All,
Tried Jozsef's suggestion. The mystery deepens. Perhaps his
contention that the packet is dropped by the stack has some merit (heck, I
can't think of anything else it might be :-) ). The results on tcpdump is
the same. The packet shows up at the internal interface, and it's logged by
iptables. Then, it vanishes and never gets to the outside interface. (Hence,
it's never ACKed and the circuit is never completed.
I'm working with the developers to fix the internal program logic.
Hopefully, that will fix the problem. In the interim, I'm gonna keep
looking.
Joe
-> -----Original Message-----
-> From: Jozsef Kadlecsik [mailto:[EMAIL PROTECTED]]

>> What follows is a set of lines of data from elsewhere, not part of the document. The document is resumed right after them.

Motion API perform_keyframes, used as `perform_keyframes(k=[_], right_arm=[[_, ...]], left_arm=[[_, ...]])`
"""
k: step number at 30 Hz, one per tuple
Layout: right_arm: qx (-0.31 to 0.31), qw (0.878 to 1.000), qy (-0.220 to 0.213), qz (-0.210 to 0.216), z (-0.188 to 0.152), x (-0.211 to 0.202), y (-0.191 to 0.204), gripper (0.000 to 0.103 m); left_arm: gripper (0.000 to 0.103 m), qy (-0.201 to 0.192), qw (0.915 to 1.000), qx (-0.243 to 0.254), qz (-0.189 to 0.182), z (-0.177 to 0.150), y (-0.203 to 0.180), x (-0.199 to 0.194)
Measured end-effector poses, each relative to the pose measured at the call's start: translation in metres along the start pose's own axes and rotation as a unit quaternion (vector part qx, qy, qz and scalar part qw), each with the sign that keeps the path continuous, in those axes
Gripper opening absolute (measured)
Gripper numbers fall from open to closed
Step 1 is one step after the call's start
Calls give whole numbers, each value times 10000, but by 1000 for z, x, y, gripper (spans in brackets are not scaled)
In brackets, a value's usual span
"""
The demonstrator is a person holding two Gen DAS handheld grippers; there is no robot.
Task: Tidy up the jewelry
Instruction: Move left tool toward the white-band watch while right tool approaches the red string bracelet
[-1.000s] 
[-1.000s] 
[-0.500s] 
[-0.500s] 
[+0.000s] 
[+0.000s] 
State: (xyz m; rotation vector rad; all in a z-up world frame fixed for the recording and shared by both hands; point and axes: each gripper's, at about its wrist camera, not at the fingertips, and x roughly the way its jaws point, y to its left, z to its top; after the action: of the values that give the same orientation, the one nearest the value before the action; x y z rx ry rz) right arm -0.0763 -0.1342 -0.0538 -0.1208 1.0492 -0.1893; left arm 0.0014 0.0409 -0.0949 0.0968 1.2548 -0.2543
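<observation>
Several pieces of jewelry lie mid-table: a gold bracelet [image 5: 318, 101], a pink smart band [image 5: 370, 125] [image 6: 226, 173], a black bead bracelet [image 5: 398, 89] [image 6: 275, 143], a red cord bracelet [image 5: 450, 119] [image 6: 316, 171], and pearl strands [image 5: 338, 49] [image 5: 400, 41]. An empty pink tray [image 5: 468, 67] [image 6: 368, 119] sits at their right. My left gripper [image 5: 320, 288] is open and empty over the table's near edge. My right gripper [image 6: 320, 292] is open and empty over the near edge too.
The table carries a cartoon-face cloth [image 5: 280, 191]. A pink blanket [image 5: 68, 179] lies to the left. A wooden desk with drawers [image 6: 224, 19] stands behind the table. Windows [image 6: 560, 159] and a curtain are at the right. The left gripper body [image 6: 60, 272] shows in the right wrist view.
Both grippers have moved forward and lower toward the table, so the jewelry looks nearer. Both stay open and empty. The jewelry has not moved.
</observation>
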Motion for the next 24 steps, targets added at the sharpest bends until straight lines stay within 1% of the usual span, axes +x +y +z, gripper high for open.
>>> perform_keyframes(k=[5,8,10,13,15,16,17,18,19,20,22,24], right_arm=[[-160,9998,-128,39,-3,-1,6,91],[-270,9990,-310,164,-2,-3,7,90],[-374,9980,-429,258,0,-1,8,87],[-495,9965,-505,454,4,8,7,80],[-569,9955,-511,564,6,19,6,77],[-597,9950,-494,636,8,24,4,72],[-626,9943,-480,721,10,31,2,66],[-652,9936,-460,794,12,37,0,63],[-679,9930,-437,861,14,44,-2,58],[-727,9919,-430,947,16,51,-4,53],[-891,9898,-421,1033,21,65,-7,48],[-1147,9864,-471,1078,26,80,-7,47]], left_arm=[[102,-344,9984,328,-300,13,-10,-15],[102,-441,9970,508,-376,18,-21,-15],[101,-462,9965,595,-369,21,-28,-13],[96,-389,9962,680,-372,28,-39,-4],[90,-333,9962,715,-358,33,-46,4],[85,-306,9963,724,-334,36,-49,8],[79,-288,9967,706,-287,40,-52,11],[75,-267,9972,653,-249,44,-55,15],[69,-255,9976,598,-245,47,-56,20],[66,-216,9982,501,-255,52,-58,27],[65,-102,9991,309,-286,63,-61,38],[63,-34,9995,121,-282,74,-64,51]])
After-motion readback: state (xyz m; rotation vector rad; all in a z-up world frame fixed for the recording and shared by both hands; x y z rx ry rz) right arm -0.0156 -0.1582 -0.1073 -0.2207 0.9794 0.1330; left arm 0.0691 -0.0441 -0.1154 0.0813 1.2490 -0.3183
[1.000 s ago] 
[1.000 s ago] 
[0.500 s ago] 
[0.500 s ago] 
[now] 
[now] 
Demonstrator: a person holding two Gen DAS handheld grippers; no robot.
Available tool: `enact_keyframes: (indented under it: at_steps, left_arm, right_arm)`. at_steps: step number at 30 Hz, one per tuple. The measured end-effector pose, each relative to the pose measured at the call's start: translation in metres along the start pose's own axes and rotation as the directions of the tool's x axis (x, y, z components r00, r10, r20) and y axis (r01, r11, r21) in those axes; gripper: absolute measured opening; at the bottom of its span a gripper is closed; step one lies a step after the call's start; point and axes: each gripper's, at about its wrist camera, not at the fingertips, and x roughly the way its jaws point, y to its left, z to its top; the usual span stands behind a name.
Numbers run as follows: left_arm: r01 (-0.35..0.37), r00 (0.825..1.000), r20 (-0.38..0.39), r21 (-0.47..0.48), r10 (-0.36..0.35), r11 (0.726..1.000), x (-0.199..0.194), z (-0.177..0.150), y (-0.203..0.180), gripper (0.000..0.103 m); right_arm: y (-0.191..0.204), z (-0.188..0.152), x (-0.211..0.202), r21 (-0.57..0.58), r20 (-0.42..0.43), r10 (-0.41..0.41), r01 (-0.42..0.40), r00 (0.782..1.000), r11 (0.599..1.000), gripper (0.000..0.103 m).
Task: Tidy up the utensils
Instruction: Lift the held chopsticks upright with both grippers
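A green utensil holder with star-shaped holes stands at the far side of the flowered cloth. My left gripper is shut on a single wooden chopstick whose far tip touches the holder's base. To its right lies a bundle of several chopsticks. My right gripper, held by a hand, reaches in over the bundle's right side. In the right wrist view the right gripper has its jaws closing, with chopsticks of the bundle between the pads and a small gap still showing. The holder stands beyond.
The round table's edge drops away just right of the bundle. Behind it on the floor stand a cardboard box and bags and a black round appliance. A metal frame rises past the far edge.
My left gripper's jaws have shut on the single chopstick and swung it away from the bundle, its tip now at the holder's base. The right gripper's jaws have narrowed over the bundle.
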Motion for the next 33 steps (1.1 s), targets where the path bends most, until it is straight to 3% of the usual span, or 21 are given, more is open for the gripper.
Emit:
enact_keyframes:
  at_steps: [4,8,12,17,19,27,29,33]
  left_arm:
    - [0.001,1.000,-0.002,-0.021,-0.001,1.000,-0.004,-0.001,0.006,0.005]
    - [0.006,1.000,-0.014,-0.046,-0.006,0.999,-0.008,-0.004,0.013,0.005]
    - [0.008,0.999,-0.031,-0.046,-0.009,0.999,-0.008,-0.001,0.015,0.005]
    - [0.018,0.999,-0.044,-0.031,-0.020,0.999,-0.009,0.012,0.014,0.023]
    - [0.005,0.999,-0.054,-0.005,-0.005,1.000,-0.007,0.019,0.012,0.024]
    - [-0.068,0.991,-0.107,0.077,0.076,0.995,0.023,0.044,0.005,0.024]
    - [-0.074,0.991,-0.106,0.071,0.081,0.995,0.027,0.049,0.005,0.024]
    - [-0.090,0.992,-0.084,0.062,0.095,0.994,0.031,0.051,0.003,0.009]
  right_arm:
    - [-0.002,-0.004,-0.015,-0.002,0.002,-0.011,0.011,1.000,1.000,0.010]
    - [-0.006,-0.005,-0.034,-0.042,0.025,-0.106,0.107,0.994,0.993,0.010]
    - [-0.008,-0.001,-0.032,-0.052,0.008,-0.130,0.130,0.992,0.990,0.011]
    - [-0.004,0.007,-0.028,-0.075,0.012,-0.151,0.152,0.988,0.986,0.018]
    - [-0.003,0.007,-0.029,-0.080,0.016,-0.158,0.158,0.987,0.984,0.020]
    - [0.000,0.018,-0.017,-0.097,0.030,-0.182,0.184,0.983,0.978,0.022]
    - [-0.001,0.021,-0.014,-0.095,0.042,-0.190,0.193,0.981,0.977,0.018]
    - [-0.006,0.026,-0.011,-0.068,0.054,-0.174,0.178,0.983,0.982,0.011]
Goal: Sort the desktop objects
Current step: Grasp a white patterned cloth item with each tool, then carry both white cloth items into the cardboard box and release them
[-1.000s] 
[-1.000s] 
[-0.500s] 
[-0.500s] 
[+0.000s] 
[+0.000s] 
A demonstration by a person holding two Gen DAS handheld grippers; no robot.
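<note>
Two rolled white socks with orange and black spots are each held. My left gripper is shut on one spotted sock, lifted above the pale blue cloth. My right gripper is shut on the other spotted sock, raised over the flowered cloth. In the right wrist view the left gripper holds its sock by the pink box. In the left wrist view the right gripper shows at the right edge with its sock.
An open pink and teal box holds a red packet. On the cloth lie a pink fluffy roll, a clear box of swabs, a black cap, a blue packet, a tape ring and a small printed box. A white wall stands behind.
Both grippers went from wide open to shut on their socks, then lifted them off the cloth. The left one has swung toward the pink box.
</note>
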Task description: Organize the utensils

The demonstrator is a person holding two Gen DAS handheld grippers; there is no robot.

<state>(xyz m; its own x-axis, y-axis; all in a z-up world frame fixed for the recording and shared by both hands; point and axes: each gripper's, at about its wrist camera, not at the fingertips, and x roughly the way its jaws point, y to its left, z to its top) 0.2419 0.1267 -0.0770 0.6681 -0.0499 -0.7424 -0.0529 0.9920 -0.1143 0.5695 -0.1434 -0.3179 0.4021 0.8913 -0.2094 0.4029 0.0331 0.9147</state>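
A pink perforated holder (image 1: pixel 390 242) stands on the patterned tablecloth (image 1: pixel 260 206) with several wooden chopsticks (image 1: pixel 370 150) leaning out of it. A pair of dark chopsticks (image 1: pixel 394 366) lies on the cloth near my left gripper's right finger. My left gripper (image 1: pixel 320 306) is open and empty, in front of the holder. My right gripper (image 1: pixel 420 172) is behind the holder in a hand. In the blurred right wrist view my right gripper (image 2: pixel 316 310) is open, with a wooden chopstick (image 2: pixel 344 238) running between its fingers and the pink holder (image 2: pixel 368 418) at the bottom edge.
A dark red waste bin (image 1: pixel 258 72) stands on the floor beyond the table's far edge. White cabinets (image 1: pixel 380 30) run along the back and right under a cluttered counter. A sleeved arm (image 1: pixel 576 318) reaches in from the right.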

-> Sent: Monday, April 29, 2002 3:26 AM
-> To: Dougherty, Joe
-> Cc: 'Ramin Alidousti'; '[EMAIL PROTECTED]'
-> Subject: RE: mangled ftp packets preventing connection
->
->
-> On Thu, 25 Apr 2002, Dougherty, Joe wrote:
->
-> > I did some sniffing on the firewall outside interface and the
-> > interface of the target server, also outside the firewall.
-> I wanted to see
-> > if that partial packet ever gets out. I discovered that it
-> doesn't, hence
-> > the non-ack, and hence the login not being completed.
->
-> What I'd suggest is to tcpdump on both the incoming and outgoing
-> interfaces of the firewall. Thus you could compare
-> packet-by-packet what
-> the the firewall receives and what it actually sends out.
->
-> If the lost packet has for example bad checksum, then it is
-> dropped by
-> the IP stack itself.
->
-> Regards,
-> Jozsef
-> -
-> E-mail : [EMAIL PROTECTED], [EMAIL PROTECTED]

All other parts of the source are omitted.